De standaard "nadelen" van de 5E-FE-motor zijn typerend voor de meeste Toyota-auto's:

  • verhoogd olieverbruik;
  • gebrek aan hydraulische compensatoren;
  • smeermiddel lekkage.

Het te vullen volume olie (1 keer per 10 duizend kilometer) is 3,4 liter. Oliesoorten - 5W30, 5W40.

Toyota Corolla 2 motoren
Schema van het ACIS-systeem

Het "hoogtepunt" van de 5E-FHE-sportmotor is de aanwezigheid van een systeem voor het wijzigen van de geometrie van het inlaatspruitstuk (Acoustic Controlled Induction System). Het bestaat uit vijf componenten:

  • bedieningsmechanisme;
  • klep voor het regelen van het variabele kleptimingsysteem;
  • output naar de "smoothing" ontvanger;
  • vacuümklep VSV;
  • opslagtank.

Het elektronische circuit van het systeem is verbonden met de elektronische regeleenheid (ECU) van het voertuig.

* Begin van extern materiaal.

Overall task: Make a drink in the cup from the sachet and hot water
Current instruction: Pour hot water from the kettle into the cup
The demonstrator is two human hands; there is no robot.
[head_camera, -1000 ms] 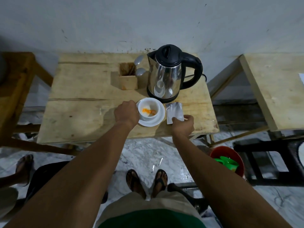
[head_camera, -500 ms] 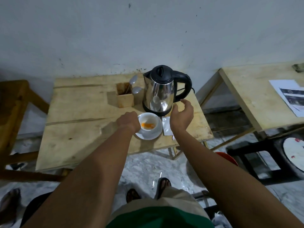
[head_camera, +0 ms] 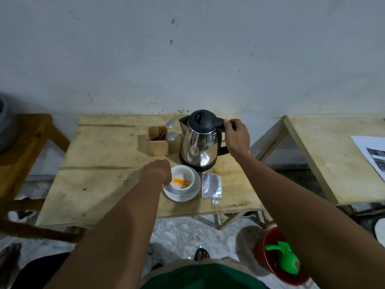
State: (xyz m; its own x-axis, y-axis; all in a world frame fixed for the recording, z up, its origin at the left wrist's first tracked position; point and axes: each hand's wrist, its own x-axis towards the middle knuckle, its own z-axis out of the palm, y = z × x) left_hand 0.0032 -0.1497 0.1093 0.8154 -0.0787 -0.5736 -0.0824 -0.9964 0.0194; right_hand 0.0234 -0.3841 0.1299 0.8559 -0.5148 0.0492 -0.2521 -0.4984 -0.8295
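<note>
From the head view, I have my right hand (head_camera: 236, 137) wrapped around the black handle of the kettle (head_camera: 200, 140), fingers curled shut over its top part, just behind the lid. The kettle stands upright on its base at the back of the wooden counter (head_camera: 100, 180), close to the wall.

My left hand (head_camera: 158, 171) is at the left side of the white cup (head_camera: 181, 179), fingers bent down against its wall; from here I cannot tell how tightly they grip it. The cup sits on a white saucer (head_camera: 180, 195) in front of the kettle, and I see orange powder in the bottom of it.

The silver sachet (head_camera: 211, 185) lies flat on the counter just right of the saucer, apart from both hands, with a small torn-off strip (head_camera: 214, 202) near its front edge.

Behind the cup, left of the kettle, a small wooden holder (head_camera: 157, 140) stands with two spoon bowls (head_camera: 171, 130) showing beside it. On the floor to the right is a red bucket (head_camera: 268, 261) with something green inside.
</note>
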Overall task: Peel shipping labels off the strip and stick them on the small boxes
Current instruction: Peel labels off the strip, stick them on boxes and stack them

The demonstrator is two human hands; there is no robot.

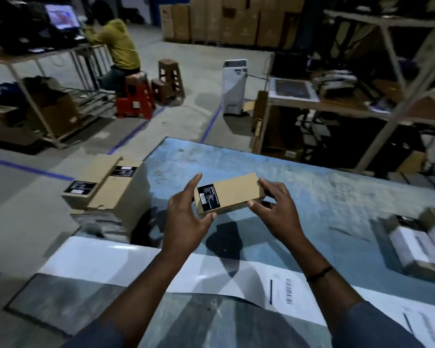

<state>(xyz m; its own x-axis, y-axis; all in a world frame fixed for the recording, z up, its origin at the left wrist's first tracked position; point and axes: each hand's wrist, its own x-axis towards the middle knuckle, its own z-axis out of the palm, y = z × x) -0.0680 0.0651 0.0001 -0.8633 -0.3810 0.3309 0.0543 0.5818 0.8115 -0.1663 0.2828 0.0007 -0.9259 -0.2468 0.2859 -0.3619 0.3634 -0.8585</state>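
I hold the small cardboard box (pixel 232 194) in the air over the blue tabletop (pixel 324 197), my hands apart at its two ends. My right hand (pixel 276 212) pinches the 3 o'clock end. My left hand (pixel 186 217) only props the 9 o'clock end, fingers spread, thumb tip at the near corner. That loose side could let the box tip and drop. The white label strip (pixel 236 277) lies at 6 o'clock under my forearms, where a dragging sleeve could crease it. A new label might also cover the black label (pixel 209 198).
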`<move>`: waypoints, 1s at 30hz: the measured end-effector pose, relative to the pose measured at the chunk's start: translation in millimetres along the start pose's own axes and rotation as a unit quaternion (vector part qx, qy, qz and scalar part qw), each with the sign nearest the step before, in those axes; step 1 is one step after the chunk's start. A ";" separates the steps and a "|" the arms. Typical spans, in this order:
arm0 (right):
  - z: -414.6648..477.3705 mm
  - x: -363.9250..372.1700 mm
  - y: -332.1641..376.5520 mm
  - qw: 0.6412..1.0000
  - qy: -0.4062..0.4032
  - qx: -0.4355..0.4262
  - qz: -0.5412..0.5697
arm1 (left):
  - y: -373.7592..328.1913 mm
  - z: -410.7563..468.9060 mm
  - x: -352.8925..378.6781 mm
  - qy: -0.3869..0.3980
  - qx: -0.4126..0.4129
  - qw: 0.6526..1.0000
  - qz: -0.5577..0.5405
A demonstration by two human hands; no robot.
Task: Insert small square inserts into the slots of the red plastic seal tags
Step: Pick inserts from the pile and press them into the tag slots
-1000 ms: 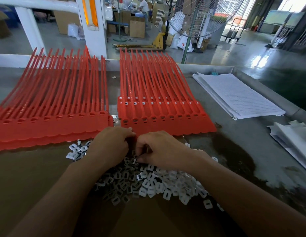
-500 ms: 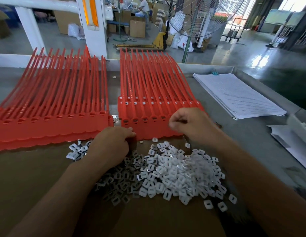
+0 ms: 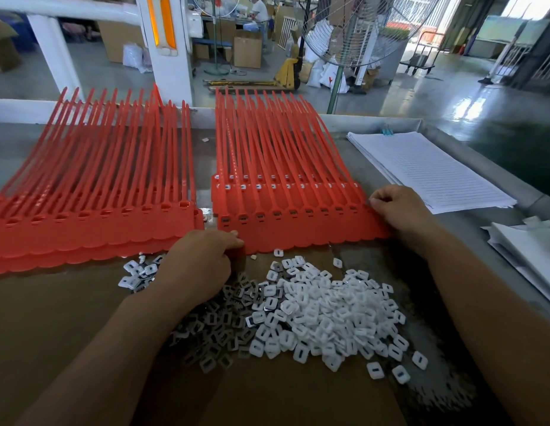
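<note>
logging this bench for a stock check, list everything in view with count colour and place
right stack of seal tags: many, red, table centre; white inserts show in its rear rows
left stack of seal tags: many, red, left of it; slots look empty
square inserts: a heap, white, on the cardboard in front of the stacks
cardboard sheet: one, brown, near side of the table
lined paper: one stack, white, right of the tags
loose sheets: a few, white, right edge
table: one, grey
pedestal fan: one, behind the table
pallet jack: one, yellow, floor beyond
left hand: near-left corner of the right stack, fingers curled
right hand: right end of that stack, fingertips pinched
</note>
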State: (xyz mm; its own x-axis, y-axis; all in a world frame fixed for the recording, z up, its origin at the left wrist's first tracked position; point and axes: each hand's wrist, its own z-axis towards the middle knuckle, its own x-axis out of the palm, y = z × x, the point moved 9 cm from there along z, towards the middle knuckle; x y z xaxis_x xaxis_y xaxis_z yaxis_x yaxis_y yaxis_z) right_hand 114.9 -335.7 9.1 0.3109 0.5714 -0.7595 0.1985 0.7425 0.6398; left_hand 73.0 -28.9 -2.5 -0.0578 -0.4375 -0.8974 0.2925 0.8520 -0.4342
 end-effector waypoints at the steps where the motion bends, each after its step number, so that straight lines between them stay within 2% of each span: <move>1: 1.1 2.5 -1.5 1.000 0.016 0.004 -0.001 | 0.3 -0.1 0.0 -0.001 -0.001 1.000 -0.002; 9: 4.1 11.0 6.3 0.993 0.097 -0.010 -0.063 | 1.8 0.2 0.7 0.002 -0.004 1.000 0.000; 15: 7.2 12.0 9.5 0.992 0.089 -0.017 -0.084 | 0.4 0.6 -0.1 -0.002 -0.001 1.000 0.000; 21: 9.1 5.6 -4.4 0.999 0.035 0.015 -0.030 | 0.1 0.3 0.2 -0.003 0.000 1.000 -0.003; 26: 11.1 9.2 -9.4 0.999 0.026 0.044 0.008 | -0.8 1.1 0.3 -0.001 0.007 1.000 0.001; 30: 7.2 5.5 -10.9 0.997 0.026 0.028 0.060 | -1.5 1.2 0.4 -0.001 0.009 1.000 0.008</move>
State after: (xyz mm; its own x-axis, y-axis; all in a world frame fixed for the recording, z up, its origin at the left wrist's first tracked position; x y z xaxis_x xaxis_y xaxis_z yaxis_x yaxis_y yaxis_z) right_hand 121.1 -343.2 -1.2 0.2880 0.6733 -0.6810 0.2141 0.6479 0.7310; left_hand 73.7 -30.7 -2.1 -0.0513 -0.4246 -0.9039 0.3109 0.8533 -0.4185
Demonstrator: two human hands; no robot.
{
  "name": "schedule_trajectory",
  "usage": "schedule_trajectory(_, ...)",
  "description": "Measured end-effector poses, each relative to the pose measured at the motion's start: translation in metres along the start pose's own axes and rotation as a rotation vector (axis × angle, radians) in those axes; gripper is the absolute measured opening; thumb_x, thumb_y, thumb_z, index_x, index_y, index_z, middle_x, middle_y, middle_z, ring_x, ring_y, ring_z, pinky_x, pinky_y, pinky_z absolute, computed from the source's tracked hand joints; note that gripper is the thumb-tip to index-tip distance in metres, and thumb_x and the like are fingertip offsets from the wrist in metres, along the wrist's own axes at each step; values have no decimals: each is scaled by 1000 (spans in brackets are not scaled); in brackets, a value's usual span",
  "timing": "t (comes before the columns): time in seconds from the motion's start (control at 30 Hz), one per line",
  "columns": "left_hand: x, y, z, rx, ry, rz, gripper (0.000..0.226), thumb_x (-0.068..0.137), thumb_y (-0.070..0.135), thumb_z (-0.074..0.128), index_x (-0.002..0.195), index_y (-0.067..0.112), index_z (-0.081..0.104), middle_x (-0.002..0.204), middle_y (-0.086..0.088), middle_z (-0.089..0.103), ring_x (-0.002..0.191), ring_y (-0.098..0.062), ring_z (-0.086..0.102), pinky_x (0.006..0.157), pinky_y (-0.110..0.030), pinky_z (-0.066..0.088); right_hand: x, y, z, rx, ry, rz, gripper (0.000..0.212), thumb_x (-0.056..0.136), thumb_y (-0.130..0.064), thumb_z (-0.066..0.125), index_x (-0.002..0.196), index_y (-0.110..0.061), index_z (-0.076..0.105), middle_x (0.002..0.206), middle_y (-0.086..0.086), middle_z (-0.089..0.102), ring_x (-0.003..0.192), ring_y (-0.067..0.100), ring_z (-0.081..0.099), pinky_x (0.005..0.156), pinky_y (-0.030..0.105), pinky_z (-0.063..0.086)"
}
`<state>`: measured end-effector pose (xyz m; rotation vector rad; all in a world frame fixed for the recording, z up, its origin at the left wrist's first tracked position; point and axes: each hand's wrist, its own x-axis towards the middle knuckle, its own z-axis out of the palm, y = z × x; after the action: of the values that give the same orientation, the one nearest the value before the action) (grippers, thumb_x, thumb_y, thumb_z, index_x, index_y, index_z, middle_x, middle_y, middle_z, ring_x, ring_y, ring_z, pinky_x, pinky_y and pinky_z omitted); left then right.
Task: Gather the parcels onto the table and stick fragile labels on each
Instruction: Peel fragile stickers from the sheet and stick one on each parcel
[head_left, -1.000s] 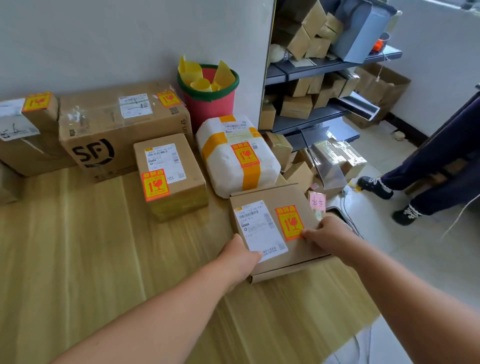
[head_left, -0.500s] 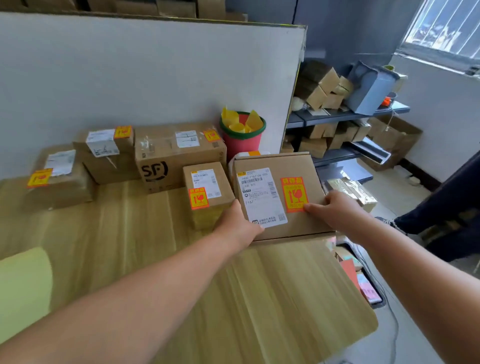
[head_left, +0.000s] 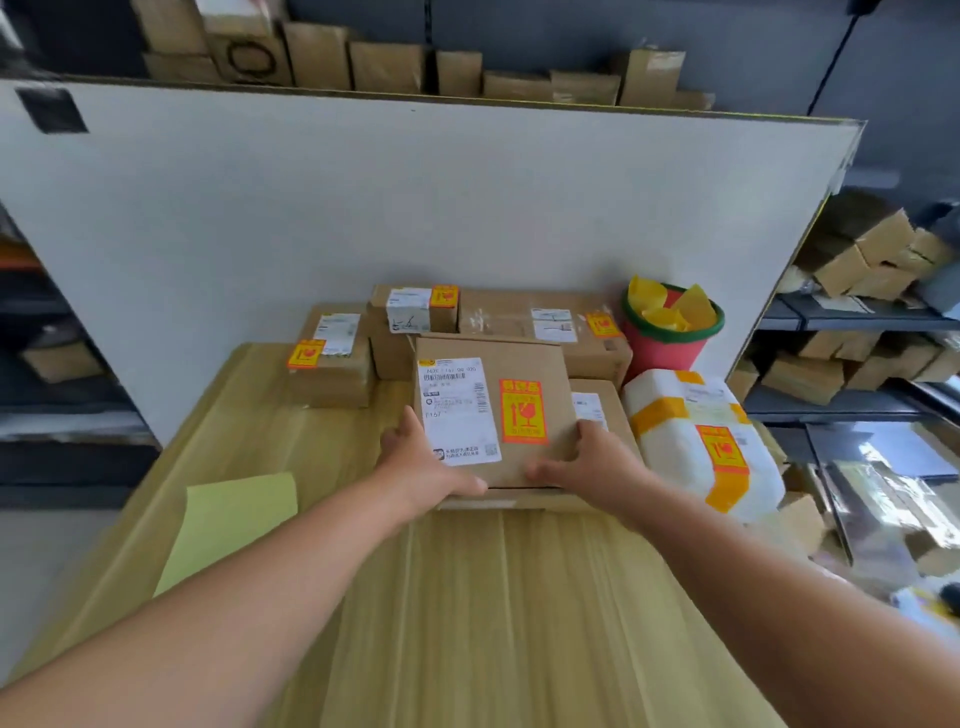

Het doel van het systeem is om het motorvermogen en het koppel over het gehele toerentalbereik te verhogen. De vacuümopslagtank is uitgerust met een terugslagklep die volledig gesloten is, zelfs als het vacuümniveau zeer laag is. Twee standen van de inlaatklep: "open" (de lengte van het inlaatspruitstuk neemt toe) en "gesloten" (de lengte van het inlaatspruitstuk neemt af). Zo wordt het motorvermogen aangepast bij lage / gemiddelde en hoge snelheden.